B. Nationally Covered Indications
The following indications are covered nationally unless otherwise indicated:
Computer analysis of EKGs when furnished in a setting and under the circumstances required for coverage of other EKG services.
EKG services rendered by an IDTF, including physician review and interpretation. Separate physician services are not covered unless he/she is the patient’s attending or consulting physician.
Emergency EKGs (i.e., when the patient is or may be experiencing a life-threatening event) performed as a laboratory or diagnostic service by a portable x-ray supplier only when a physician is in attendance at the time the service is performed or immediately thereafter.
Home EKG services with documentation of medical necessity.
Transtelephonic EKG transmissions (effective March 1, 1980) as a diagnostic service for the indications described below, when performed with equipment meeting the standards described below, subject to the limitations and conditions specified below. Coverage is further limited to the amounts payable with respect to the physician’s service in interpreting the results of such transmissions, including charges for rental of the equipment. The device used by the beneficiary is part of a total diagnostic system and is not considered DME separately. Covered uses are to:
- Detect, characterize, and document symptomatic transient arrhythmias;
- Initiate, revise, or discontinue arrhythmic drug therapy; or,
- Carry-out early post-hospital monitoring of patients discharged after myocardial infarction (MI); (only if 24-hour coverage is provided, see C.5. below).
Certain uses other than those specified above may be covered if, in the judgment of the local Medicare Administrative Contractor (MAC), such use is medically necessary.
Additionally, the transmitting devices must meet at least the following criteria:
- They must be capable of transmitting EKG Leads, I, II, or III; and,
- The tracing must be sufficiently comparable to a conventional EKG.
24-hour attended coverage used as early post-hospital monitoring of patients discharged after MI is only covered if provision is made for such 24-hour attended coverage in the manner described below:
24-hour attended coverage means there must be, at a monitoring site or central data center, an EKG technician or other non-physician, receiving calls and/or EKG data; tape recording devices do not meet this requirement. Further, such technicians should have immediate, 24-hour access to a physician to review transmitted data and make clinical decisions regarding the patient. The technician should also be instructed as to when and how to contact available facilities to assist the patient in case of emergencies.

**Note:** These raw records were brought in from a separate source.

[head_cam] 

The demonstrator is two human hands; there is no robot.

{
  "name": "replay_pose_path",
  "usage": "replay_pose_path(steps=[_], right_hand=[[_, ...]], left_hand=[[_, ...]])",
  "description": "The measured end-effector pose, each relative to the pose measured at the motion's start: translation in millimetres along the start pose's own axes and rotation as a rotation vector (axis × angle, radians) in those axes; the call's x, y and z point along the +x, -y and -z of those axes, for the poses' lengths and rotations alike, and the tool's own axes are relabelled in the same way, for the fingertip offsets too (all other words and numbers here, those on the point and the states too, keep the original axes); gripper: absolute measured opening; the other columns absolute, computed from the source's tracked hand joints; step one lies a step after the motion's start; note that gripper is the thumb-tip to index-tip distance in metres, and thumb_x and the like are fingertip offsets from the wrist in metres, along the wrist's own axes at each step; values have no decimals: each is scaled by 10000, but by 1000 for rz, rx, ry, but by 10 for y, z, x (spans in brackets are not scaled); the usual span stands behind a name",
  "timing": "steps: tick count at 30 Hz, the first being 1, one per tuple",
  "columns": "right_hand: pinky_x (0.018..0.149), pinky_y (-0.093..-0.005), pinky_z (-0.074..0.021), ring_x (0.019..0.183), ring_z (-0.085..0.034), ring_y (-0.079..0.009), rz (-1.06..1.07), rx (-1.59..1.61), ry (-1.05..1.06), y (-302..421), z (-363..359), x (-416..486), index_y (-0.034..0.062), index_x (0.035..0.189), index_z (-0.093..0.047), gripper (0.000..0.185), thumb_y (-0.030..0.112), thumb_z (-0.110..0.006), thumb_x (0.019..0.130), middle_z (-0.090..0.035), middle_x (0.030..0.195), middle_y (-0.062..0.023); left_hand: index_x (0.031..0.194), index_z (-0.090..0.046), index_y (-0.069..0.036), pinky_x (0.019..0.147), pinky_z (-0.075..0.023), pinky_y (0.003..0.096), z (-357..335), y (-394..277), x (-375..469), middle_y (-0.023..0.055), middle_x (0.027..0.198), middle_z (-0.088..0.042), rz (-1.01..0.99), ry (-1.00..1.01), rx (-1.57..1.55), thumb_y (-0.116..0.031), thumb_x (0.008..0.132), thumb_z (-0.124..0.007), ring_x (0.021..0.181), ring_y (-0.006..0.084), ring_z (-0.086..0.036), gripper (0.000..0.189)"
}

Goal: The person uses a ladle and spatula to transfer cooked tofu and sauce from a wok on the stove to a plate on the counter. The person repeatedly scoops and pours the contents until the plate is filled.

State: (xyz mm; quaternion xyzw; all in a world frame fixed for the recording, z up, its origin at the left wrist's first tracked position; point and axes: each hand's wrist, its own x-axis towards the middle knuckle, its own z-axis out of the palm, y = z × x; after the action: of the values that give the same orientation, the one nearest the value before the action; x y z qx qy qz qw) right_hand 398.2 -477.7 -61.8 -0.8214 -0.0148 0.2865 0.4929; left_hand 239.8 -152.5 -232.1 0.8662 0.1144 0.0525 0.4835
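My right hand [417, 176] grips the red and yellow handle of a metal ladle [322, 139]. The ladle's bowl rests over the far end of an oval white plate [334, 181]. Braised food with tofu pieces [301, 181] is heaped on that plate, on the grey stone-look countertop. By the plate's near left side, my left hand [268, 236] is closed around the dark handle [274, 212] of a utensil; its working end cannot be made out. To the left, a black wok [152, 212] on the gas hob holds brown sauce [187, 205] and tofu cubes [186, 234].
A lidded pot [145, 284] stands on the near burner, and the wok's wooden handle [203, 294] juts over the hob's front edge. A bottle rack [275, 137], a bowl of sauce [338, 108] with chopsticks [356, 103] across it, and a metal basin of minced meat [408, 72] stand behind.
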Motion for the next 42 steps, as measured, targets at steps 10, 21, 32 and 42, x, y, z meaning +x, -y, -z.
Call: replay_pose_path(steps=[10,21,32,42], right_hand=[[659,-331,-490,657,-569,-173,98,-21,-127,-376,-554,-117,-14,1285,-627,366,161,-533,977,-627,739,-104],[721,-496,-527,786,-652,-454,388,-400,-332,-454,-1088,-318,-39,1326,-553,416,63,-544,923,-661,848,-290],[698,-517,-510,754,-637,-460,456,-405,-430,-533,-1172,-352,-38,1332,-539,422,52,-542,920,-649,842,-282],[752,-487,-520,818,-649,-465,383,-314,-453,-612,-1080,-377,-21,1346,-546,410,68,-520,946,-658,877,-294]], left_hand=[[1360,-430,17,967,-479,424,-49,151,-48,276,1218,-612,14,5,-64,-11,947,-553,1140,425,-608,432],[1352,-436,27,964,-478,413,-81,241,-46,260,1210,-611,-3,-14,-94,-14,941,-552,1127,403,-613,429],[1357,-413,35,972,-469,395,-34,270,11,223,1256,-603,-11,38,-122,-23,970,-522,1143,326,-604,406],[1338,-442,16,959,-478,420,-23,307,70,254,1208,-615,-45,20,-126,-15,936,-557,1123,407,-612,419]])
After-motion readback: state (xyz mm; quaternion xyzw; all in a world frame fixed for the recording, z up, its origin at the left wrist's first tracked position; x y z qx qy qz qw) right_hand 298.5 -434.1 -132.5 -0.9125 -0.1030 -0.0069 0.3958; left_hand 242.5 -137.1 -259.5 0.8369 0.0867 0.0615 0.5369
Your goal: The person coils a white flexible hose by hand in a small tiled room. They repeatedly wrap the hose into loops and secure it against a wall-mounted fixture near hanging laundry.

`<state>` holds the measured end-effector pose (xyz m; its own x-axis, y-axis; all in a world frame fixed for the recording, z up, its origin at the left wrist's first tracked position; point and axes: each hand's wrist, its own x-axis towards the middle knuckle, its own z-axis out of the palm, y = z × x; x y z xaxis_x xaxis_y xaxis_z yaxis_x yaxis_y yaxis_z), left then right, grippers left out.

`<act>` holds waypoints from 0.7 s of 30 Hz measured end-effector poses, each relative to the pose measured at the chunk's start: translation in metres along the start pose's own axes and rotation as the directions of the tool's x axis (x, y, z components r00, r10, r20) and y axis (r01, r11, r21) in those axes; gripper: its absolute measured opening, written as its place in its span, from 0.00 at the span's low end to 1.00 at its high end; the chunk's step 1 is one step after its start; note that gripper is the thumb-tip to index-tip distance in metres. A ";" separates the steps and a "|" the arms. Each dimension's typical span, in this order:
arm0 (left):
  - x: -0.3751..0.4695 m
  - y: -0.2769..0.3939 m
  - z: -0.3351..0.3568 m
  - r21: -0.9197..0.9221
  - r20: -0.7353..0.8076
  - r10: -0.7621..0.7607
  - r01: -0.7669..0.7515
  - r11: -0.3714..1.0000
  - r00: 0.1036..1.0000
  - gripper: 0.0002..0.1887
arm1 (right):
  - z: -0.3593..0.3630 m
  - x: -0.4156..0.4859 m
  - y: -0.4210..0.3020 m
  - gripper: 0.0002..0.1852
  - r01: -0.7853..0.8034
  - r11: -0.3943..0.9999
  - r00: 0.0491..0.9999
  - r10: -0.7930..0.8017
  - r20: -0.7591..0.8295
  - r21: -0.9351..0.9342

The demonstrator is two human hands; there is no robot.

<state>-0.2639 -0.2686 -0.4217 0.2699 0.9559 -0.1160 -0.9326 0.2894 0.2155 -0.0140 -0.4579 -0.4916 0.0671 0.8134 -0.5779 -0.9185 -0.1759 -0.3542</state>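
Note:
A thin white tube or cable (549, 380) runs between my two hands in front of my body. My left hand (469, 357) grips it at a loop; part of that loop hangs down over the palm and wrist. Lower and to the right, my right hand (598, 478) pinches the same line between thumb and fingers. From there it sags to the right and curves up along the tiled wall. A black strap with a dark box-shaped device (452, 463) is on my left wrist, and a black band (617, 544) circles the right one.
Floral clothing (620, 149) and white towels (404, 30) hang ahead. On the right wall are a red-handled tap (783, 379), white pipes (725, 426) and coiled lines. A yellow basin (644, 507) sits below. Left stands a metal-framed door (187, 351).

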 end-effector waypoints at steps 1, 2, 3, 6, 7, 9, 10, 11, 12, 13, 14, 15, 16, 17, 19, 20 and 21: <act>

C. Nationally Non-Covered Indications
The following indications are non-covered nationally unless otherwise specified below:
The time-sampling mode of operation of ambulatory EKG cardiac event monitoring/recording.
Separate physician services other than those rendered by an IDTF unless rendered by the patient’s attending or consulting physician.
Home EKG services without documentation of medical necessity.
Emergency EKG services by a portable x-ray supplier without a physician in attendance at the time of service or immediately thereafter.
24-hour attended coverage used as early post-hospital monitoring of patients discharged after MI unless provision is made for such 24-hour attended coverage in the manner described in section B.5. above.
Any marketed Food and Drug Administration (FDA)-approved ambulatory cardiac monitoring device or service that cannot be categorized according to the framework below.
D. Other
Ambulatory cardiac monitoring performed with a marketed, FDA-approved device, is eligible for coverage if it can be categorized according to the framework below. Unless there is a specific NCD for that device or service, determination as to whether a device or service that fits into the framework is reasonable and necessary is according to local MAC discretion.